PROSTITUIÇÃO

Livro revela anos de ouro de cabarés

Obra de historiadora campineira mostra mercado do sexo "rico e prestigiado" entre 1930 e 1960

Rogério Verzignasse
02/06/2013 às 11:05.
Atualizado em 25/04/2022 às 13:49

O prédio belíssimo, em estilo normando, tinha escadarias sinuosas, terraço de mármore, jardim belíssimo. Lá dentro, havia biombos japoneses, cortinas e abajures finos, piano de cauda, lençóis de seda. Os clientes bebiam champanha francesa. Aquele era o Castelinho Azul, casa de prostituição refinada, parada obrigatória de políticos, médicos, juízes, empresários. O imóvel, de três andares, na esquina das ruas Conceição e Boaventura do Amaral, virou símbolo de uma época. Entre as décadas de 30 e 60, o mercado do sexo em Campinas era rico e prestigiado. As mulheres de programa _ algumas estrangeiras _ recebiam clientes fidelíssimos: senhores distintos, de sobrenomes pomposos.

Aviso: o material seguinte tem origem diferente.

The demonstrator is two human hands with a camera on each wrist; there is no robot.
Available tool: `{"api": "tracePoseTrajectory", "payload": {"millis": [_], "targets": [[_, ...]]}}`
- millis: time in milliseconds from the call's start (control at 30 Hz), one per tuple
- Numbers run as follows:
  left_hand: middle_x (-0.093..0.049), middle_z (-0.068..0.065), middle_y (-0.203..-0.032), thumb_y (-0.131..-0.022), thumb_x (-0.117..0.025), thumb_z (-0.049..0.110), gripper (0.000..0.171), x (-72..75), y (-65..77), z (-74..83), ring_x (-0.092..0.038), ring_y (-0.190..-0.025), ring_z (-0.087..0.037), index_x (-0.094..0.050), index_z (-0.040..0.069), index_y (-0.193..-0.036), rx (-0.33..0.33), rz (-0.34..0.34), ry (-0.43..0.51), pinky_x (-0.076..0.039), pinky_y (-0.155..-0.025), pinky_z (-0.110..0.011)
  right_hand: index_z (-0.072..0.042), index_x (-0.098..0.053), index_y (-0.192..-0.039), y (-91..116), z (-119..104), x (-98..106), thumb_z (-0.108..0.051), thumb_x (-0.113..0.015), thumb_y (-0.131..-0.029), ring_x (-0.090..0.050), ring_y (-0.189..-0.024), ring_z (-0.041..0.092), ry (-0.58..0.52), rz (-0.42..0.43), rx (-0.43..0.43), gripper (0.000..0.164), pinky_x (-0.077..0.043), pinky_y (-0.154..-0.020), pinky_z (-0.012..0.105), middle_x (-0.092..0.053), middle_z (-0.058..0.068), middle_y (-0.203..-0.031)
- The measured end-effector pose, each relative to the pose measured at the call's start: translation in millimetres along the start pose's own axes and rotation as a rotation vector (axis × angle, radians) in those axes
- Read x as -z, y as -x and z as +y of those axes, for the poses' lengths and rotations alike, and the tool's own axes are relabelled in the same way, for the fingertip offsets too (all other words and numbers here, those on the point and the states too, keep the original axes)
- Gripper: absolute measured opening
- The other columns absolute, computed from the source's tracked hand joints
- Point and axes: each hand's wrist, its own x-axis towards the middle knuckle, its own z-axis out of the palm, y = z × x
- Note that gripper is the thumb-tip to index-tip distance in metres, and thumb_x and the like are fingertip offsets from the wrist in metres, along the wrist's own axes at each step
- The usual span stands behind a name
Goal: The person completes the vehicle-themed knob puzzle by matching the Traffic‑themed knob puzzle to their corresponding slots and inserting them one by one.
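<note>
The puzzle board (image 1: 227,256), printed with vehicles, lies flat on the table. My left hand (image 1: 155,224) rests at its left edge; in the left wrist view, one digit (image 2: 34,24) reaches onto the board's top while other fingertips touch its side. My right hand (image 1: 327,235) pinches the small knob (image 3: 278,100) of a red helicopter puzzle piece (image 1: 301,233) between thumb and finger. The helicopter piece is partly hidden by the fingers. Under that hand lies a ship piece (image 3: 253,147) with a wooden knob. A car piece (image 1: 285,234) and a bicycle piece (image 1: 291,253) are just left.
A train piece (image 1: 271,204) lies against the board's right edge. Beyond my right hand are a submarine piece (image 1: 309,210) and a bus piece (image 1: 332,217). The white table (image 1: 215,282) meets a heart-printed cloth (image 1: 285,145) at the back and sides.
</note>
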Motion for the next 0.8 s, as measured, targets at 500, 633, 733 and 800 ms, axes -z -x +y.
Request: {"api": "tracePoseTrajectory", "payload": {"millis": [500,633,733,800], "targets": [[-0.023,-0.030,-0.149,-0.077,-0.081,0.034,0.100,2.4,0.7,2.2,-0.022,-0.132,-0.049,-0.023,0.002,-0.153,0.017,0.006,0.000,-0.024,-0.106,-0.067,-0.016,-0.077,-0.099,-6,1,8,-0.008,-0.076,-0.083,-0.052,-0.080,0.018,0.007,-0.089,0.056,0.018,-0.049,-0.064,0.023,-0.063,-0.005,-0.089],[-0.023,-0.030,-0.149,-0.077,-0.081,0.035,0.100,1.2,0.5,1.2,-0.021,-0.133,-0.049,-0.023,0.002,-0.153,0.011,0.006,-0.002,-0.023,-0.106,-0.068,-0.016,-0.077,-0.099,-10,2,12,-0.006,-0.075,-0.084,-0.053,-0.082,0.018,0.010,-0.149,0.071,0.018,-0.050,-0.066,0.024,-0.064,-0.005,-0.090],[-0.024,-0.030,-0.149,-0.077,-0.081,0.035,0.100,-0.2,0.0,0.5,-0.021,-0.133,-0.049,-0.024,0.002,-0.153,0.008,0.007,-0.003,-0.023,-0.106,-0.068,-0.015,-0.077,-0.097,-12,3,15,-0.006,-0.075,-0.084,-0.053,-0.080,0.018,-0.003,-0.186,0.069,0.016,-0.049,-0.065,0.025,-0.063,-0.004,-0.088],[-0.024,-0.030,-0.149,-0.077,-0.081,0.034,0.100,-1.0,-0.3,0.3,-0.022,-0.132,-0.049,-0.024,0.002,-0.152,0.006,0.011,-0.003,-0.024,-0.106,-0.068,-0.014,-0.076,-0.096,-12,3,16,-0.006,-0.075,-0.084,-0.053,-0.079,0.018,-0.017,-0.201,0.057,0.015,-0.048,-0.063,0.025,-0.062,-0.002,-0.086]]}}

O cotidiano no Castelinho é detalhado no livro Pernas Cruzadas, Meias Rendadas: Desvendando Histórias de Campinas, que acaba de ser escrito pela historiadora Ana Maria Negrão. Ela passou os últimos dois anos fazendo entrevistas e pesquisando, em centros de memória, documentos que remetiam à prostituição em Campinas nas décadas que precederam o surgimento do Jardim Itatinga, bairro criado para ser zona de meretrício.

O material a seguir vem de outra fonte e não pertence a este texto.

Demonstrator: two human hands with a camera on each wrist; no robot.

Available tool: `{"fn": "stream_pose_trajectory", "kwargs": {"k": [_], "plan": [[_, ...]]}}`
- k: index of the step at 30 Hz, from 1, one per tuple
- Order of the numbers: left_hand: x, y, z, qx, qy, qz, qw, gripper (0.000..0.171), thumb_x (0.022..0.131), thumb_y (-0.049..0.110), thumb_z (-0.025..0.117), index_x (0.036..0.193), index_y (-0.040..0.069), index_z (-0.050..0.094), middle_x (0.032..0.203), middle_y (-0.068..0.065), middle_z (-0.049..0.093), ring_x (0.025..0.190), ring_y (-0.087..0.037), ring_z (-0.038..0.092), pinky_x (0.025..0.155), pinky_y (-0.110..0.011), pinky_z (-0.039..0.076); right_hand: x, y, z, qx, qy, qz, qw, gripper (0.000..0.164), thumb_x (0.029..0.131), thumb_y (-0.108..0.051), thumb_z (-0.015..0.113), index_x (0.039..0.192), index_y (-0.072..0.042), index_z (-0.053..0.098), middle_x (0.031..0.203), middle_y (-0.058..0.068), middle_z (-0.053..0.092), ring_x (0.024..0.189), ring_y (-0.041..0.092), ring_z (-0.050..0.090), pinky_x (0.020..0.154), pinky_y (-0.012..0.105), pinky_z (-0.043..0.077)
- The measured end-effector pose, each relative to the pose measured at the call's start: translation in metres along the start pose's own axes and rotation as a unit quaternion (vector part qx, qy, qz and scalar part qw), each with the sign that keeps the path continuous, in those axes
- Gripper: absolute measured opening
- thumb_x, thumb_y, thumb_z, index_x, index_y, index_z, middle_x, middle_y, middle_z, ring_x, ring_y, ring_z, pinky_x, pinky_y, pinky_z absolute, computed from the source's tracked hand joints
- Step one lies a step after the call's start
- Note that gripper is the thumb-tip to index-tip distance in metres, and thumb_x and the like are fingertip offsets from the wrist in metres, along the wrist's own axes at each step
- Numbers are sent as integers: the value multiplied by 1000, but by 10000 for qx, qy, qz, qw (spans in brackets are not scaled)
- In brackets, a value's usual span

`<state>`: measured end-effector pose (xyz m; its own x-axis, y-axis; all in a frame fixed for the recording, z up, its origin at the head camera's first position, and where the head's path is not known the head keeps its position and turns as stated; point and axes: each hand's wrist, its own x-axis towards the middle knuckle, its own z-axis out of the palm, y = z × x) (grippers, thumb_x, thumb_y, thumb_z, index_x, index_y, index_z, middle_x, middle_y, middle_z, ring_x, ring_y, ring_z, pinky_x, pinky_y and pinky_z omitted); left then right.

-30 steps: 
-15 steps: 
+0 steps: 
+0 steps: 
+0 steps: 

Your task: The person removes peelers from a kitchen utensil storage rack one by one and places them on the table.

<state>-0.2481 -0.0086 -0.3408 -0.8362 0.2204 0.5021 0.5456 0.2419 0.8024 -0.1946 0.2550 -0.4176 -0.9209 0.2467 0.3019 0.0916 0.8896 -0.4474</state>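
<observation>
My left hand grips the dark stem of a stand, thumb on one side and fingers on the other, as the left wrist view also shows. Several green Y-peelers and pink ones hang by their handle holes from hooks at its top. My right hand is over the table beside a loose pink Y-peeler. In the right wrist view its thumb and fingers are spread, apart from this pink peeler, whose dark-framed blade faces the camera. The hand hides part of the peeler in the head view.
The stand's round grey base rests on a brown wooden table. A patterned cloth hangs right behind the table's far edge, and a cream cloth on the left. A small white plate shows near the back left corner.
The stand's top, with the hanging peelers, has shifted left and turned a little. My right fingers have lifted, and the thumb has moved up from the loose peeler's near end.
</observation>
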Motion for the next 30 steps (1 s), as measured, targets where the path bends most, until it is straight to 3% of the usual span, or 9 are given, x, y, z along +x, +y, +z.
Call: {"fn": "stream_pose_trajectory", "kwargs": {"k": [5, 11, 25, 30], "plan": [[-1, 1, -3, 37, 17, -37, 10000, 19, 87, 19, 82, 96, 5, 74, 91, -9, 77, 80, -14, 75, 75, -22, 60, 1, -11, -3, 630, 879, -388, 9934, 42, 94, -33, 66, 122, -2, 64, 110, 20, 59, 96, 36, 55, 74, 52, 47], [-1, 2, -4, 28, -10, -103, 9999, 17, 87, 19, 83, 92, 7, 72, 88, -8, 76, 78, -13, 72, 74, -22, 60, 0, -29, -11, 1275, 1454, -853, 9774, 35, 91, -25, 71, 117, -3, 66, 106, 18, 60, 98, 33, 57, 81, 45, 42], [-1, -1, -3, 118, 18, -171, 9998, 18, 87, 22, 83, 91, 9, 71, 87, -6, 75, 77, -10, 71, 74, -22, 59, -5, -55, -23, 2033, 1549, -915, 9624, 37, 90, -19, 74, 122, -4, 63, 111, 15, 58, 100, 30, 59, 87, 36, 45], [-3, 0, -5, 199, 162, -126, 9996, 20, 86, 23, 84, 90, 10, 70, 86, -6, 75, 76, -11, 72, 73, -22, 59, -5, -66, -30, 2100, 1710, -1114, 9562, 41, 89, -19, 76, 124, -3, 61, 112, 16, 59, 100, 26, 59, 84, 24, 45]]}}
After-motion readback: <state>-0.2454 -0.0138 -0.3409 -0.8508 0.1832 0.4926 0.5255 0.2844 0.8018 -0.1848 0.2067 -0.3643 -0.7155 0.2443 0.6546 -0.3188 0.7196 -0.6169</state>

Com base nos depoimentos de dezenas de antigos frequentadores, historiadores e jornalistas veteranos, a pesquisadora redigiu relatos sobre as “casas de tolerância” espalhadas pelo Centro, Parque Taquaral, Jardim Nossa Senhora Auxiliadora, Bonfim, Botafogo, Proença. Negócios lucrativos, administrados por senhoras famosas: Geny, Lola, Paraguaia, Maria Lúcia, Lourdes, Maria Alice, Irma...

Entre as décadas de 30 e 50, a prostituição fazia parte da cultura da sociedade. “Nos lares de família, o leito era rodeado por terços, crucifixos, genuflexórios. O marido dividia a cama com a esposa recatada, mãe de seus filhos. Mas a busca pelo sexo prazeroso acontecia mesmo nas casas de prostituição”, diz. “As senhoras da alta sociedade sabiam disso, e simplesmente não se incomodavam.”

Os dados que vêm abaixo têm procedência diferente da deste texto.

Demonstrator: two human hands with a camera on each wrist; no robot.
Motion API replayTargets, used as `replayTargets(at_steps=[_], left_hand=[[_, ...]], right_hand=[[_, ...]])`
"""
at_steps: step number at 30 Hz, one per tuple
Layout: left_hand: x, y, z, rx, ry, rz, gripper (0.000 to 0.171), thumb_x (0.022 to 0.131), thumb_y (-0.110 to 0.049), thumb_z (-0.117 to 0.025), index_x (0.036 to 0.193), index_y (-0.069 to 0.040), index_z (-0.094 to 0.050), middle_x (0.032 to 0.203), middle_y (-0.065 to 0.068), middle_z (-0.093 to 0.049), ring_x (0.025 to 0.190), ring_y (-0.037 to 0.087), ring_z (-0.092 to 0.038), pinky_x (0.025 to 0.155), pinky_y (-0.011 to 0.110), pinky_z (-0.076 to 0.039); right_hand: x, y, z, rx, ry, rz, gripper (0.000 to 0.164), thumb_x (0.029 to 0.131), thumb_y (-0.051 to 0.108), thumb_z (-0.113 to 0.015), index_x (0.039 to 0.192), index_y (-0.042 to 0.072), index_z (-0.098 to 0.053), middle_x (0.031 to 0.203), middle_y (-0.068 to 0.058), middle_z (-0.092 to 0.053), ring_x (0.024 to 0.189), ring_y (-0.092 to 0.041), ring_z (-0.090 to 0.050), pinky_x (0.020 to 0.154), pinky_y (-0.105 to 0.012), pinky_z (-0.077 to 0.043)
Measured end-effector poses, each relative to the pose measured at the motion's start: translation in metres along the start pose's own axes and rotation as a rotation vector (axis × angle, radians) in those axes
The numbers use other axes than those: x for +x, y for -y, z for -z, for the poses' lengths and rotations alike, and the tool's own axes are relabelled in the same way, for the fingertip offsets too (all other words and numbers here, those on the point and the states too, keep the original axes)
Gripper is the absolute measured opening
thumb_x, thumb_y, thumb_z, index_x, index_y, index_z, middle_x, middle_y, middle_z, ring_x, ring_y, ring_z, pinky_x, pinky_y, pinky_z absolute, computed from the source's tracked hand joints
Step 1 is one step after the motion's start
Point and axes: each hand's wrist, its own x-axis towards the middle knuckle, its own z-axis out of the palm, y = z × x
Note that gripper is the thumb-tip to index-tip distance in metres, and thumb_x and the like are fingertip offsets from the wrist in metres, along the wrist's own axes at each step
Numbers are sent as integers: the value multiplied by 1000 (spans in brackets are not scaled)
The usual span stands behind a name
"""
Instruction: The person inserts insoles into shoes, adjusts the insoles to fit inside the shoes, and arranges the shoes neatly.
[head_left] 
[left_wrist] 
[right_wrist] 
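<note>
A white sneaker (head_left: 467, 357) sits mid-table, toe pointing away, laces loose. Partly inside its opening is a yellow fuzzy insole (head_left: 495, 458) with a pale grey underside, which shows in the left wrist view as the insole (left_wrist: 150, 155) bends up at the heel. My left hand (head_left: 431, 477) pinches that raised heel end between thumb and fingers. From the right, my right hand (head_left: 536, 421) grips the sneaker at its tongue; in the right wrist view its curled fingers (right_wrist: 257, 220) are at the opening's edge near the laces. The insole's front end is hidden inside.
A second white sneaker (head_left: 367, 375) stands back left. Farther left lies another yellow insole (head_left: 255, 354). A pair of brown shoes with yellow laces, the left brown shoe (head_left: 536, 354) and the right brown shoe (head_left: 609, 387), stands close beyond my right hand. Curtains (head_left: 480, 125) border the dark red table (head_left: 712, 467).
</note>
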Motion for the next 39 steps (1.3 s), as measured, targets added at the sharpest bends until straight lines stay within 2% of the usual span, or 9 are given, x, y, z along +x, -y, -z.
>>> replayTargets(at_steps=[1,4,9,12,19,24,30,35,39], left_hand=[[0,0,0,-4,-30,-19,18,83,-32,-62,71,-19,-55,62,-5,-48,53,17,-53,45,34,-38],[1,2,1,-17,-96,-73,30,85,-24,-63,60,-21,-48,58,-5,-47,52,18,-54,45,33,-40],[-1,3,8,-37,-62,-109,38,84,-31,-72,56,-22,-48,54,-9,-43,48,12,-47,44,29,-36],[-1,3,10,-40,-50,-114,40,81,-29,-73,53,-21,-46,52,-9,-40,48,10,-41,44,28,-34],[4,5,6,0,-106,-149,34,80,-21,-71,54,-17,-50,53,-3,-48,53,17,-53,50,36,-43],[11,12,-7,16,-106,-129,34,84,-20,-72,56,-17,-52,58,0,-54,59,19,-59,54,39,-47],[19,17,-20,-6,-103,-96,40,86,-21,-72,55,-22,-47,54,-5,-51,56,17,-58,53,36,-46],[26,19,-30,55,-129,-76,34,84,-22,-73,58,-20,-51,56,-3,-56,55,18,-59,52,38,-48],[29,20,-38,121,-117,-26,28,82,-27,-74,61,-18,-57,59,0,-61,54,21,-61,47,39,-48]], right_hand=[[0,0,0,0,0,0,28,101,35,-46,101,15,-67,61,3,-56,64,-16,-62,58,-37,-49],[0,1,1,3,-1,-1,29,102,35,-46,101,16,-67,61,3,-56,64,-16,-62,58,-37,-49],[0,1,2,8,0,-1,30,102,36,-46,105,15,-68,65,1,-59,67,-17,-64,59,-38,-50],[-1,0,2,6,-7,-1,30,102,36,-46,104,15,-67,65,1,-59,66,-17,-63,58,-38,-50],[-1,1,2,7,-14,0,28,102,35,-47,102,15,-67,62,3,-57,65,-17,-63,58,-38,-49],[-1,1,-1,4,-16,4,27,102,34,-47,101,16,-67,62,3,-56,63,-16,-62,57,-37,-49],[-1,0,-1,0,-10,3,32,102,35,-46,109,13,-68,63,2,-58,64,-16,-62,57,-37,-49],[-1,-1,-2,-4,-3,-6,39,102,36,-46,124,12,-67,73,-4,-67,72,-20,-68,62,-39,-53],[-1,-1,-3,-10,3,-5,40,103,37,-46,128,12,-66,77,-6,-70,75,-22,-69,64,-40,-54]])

As prostitutas eram verdadeiras professoras de sexo. E iniciavam os meninos de 12 ou 13 anos, levados pelos próprios pais.

O interesse da professora pelo assunto nasceu há mais de trinta anos, quando ela conheceu, no Jardim Itatinga, religiosas que acolhiam crianças do bairro e promoviam uma festa de Natal. Na época, Ana Maria integrou um grupo de senhoras beneméritas que fundou, no Jardim Santa Cândida, uma creche que abria vagas para filhos de mulheres de programa, desde que elas concordassem em deixar a prostituição e se dedicassem à própria reintegração social. A proposta sociológica, no entanto, despertou na professora o interesse em vasculhar a história do mercado do sexo em Campinas. Um assunto considerado tabu, mas muito presente no cotidiano da cidade.

Símbolo de status

As décadas escolhidas foram justamente aquelas em que as casas de tolerância (antes do forçado exílio no Itatinga), serviam para simbolizar status. As cafetinas andavam ricamente trajadas pela cidade, E os programas eram fechados com clientes de cantinas, mercearias, barzinhos, lojas, oficinas.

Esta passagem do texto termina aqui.